2023年6月15日
日本電信電話株式会社
日本電信電話株式会社(本社:東京都千代田区、代表取締役社長:島田 明、以下「NTT」)は、撮影された画像から照明条件によらない「真の色」である物体固有の反射率(アルベド)を推定する固有画像分解2タスクにおいて、LiDAR反射強度を用いた手法を確立し、従来の教師無し学習手法の中で最高精度を達成しました。
今回実現した固有画像分解手法により、影などの照明条件に依存した成分を画像から取り除くことで、任意の照明条件を再現することが可能になります。
今後は、本技術を画像認識やメタバース空間構築などにも適用することで、より高品質なサービスの確立に貢献します。
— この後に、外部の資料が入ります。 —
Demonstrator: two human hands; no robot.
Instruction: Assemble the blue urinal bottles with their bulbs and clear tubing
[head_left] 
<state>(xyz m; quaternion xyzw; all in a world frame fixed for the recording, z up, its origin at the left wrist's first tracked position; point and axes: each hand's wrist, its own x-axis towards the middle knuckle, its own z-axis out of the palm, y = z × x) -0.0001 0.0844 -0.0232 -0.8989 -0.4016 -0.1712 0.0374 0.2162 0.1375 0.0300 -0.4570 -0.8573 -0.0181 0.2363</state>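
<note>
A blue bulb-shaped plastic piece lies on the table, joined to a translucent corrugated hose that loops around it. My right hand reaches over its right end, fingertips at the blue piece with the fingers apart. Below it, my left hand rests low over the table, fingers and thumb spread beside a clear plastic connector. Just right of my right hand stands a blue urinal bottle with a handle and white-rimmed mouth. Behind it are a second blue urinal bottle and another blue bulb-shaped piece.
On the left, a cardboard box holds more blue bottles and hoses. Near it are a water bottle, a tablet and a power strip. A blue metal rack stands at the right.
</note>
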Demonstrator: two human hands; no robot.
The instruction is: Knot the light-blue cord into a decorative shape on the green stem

なお、本研究成果は、国際会議CVPR(Conference on Computer Vision and Pattern Recognition)2023に採択されました。
NTTが提唱したIOWN構想3の実現に向け、様々な実世界データのデジタル化に向けた技術創出に取り組んでいます。その中で、画像・映像を撮影してデジタルデータとして取り込む際、撮影時の照明条件によってAI解析の精度やユーザ体験の品質に大きく影響するという課題がありました。
例えば、物体認識や自己位置推定では、撮影時の照明条件が推定精度に影響を与えるため、様々な照明条件下で撮影した画像データを集めて検証する必要がありました。また、メタバース空間の構築では、複数のデータを統合する際、さまざまな日照条件で計測したデータがツギハギになり、メタバース空間に撮影時の影が残ってしまう問題がありました。
NTTが今回確立した固有画像分解手法により、カメラ等で撮影された画像から影などの照明条件に依存した成分を取り除くことで、照明条件によらない物体固有の反射率(アルベド)を推定することが可能になります。
これにより、物体認識タスクにおいて撮影時における照明条件の影響を排除し、より高精度に認識することができるほか、メタバース空間構築において、影が映っている画像からでも、影を排除し任意の日照条件を再現したメタバース空間を構築できるようになります。
図1:固有画像分解手法を使わずにメタバース空間を構築した場合のイメージ
図2:固有画像分解手法をメタバース空間構築に活用するイメージ
本技術では、固有画像分解の精度を向上させるため、太陽光の影響がないLiDARで計測した反射強度を利用することで、効率的な学習を実現しました。
LiDARとは、レーザーを照射し、その反射光を計測することで3D空間上の距離を計測し、点群として記録する装置です。LiDARはレーザー照射により能動的に計測するため、反射光計測時に取得できる反射強度(Intensity)が照明条件に依存しない情報としてアルベドを推定する有力な手掛かりとなることに着目しました。
図3:カメラ画像(左)、同一視点のLiDARで計測した点群(右)
従来の固有画像分解では、正解となるアルベド情報が付与されたCG画像から学習する方法(教師有り学習手法)や、事前知識を元にアルベドらしさを反復学習させる方法(教師無し学習手法)などがありましたが、実写画像での推定精度の低下や、日影とテクスチャの区別ができないなど、さまざまな問題がありました。
しかし今回の提案手法では、LiDAR反射強度を併用することで日影とテクスチャを区別して学習でき、教師無し学習手法の中で最高精度を達成し、教師有り学習手法と比較しても遜色ない精度を達成しました。
図4:従来技術と本技術による処理結果の比較
今後も、更なる精度向上に向けた研究開発を推進していくと共に、画像認識やメタバース空間構築などにも適用し、より高品質なサービスの確立に向け研究開発を推進していく予定です。
CVPRは、コンピュータビジョン分野において最難関の国際会議として知られ、今回のCVPR2023における論文採択率は25.8%(9,155件の投稿)でした。2023年6月18日から22日(太平洋標準時)にカナダのバンクーバーで開催されます。
1真の色:照明条件によらない物体固有の反射率(アルベド)
2固有画像分解:観測画像を、物体表面の照明条件に依存しない反射率(アルベド)画像と、照明条件に依存する陰影画像に分解する手法
3IOWN構想:「IOWN構想」とは、革新的な技術によりこれまでのインフラの限界を超え、あらゆる情報を基に個と全体との最適化を図り、多様性を受容できる豊かな社会を創るため、光を中心とした革新的技術を活用した高速大容量通信、膨大な計算リソース等を提供可能な、端末を含むネットワーク・情報処理基盤の構想です。